(Stored data)
-----

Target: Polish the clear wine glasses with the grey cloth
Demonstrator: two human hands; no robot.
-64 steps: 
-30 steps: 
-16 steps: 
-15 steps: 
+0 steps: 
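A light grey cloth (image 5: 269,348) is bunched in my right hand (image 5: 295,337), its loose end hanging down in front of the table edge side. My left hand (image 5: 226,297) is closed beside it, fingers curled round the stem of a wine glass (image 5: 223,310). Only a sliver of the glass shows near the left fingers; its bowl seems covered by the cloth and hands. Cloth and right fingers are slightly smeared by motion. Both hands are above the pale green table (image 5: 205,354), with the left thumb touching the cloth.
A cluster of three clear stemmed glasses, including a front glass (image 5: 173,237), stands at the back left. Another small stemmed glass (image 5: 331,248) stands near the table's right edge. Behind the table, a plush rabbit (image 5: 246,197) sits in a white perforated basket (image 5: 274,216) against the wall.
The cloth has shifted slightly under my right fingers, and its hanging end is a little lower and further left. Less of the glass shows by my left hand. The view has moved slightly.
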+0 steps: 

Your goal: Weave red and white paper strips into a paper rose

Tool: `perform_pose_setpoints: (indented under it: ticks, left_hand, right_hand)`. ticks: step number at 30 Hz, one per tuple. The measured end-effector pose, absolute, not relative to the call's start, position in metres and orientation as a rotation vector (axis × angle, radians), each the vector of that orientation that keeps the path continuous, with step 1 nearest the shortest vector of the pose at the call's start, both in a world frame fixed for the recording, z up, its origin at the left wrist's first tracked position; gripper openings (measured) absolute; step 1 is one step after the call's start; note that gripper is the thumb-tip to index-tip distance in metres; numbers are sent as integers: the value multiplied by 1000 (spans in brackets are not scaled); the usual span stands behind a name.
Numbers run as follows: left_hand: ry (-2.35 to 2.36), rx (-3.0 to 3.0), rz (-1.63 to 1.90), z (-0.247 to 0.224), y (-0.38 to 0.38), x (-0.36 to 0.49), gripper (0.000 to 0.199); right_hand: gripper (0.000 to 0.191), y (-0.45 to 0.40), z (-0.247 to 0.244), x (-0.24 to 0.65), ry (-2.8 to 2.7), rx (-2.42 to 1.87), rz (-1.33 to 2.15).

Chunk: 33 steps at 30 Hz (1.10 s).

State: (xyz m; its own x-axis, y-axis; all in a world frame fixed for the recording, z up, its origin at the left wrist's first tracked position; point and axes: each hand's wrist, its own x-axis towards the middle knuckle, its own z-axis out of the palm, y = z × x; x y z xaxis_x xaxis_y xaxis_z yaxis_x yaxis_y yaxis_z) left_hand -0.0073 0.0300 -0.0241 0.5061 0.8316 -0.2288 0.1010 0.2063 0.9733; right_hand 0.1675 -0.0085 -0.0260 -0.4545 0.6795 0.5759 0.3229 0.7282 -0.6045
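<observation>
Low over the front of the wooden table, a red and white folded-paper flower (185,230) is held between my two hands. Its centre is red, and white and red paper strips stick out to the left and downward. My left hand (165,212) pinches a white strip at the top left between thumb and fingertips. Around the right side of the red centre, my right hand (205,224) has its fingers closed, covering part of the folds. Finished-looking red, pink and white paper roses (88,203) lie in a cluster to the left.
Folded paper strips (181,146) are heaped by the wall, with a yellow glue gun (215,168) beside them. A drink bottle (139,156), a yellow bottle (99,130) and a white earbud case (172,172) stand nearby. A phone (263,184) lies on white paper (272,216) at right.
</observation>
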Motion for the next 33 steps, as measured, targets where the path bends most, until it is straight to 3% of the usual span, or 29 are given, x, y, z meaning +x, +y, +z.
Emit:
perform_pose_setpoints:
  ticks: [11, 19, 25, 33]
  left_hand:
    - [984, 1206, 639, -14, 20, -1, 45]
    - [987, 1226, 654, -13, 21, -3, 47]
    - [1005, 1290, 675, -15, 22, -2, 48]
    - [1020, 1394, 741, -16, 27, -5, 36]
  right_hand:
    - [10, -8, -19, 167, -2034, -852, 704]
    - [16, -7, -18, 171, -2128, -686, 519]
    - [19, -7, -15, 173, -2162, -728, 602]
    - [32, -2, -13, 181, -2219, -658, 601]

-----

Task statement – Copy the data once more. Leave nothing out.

Result for this exercise –
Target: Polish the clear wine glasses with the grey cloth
Demonstrator: two human hands; no robot.
-64 steps: 
-30 steps: 
-16 steps: 
-15 steps: 
+0 steps: 
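A light grey cloth (image 5: 269,348) is bunched in my right hand (image 5: 295,337), its loose end hanging down in front of the table edge side. My left hand (image 5: 226,297) is closed beside it, fingers curled round the stem of a wine glass (image 5: 223,310). Only a sliver of the glass shows near the left fingers; its bowl seems covered by the cloth and hands. Cloth and right fingers are slightly smeared by motion. Both hands are above the pale green table (image 5: 205,354), with the left thumb touching the cloth.
A cluster of three clear stemmed glasses, including a front glass (image 5: 173,237), stands at the back left. Another small stemmed glass (image 5: 331,248) stands near the table's right edge. Behind the table, a plush rabbit (image 5: 246,197) sits in a white perforated basket (image 5: 274,216) against the wall.
The cloth has shifted slightly under my right fingers, and its hanging end is a little lower and further left. Less of the glass shows by my left hand. The view has moved slightly.
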+0 steps: 

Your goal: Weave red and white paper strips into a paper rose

Tool: `perform_pose_setpoints: (indented under it: ticks, left_hand, right_hand)`. ticks: step number at 30 Hz, one per tuple. The measured end-effector pose, absolute, not relative to the call's start, position in metres and orientation as a rotation vector (axis × angle, radians), each the vector of that orientation that keeps the path continuous, with step 1 nearest the shortest vector of the pose at the call's start, both in a world frame fixed for the recording, z up, its origin at the left wrist's first tracked position; gripper openings (measured) absolute; step 1 is one step after the call's start; note that gripper is the thumb-tip to index-tip distance in metres; numbers are sent as integers: the value multiplied by 1000 (spans in brackets are not scaled); the usual span stands behind a name.
Numbers run as follows: left_hand: ry (-2.35 to 2.36), rx (-3.0 to 3.0), rz (-1.63 to 1.90), z (-0.247 to 0.224), y (-0.38 to 0.38), x (-0.36 to 0.49), gripper (0.000 to 0.199); right_hand: gripper (0.000 to 0.191), y (-0.45 to 0.40), z (-0.247 to 0.244), x (-0.24 to 0.65), ry (-2.8 to 2.7), rx (-2.42 to 1.87), rz (-1.33 to 2.15).

Chunk: 33 steps at 30 Hz (1.10 s).

State: (xyz m; its own x-axis, y-axis; all in a world frame fixed for the recording, z up, its origin at the left wrist's first tracked position; point and axes: each hand's wrist, its own x-axis towards the middle knuckle, its own z-axis out of the palm, y = z × x; x y z xaxis_x xaxis_y xaxis_z yaxis_x yaxis_y yaxis_z) left_hand -0.0073 0.0300 -0.0241 0.5061 0.8316 -0.2288 0.1010 0.2063 0.9733; right_hand 0.1675 -0.0085 -0.0260 -0.4545 0.6795 0.5759 0.3229 0.7282 -0.6045
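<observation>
Low over the front of the wooden table, a red and white folded-paper flower (185,230) is held between my two hands. Its centre is red, and white and red paper strips stick out to the left and downward. My left hand (165,212) pinches a white strip at the top left between thumb and fingertips. Around the right side of the red centre, my right hand (205,224) has its fingers closed, covering part of the folds. Finished-looking red, pink and white paper roses (88,203) lie in a cluster to the left.
Folded paper strips (181,146) are heaped by the wall, with a yellow glue gun (215,168) beside them. A drink bottle (139,156), a yellow bottle (99,130) and a white earbud case (172,172) stand nearby. A phone (263,184) lies on white paper (272,216) at right.
</observation>
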Motion for the next 33 steps, as measured, targets where the path bends most, until it is straight to 3% of the usual span, or 29 are given, x, y, z meaning +x, +y, +z.
Emit:
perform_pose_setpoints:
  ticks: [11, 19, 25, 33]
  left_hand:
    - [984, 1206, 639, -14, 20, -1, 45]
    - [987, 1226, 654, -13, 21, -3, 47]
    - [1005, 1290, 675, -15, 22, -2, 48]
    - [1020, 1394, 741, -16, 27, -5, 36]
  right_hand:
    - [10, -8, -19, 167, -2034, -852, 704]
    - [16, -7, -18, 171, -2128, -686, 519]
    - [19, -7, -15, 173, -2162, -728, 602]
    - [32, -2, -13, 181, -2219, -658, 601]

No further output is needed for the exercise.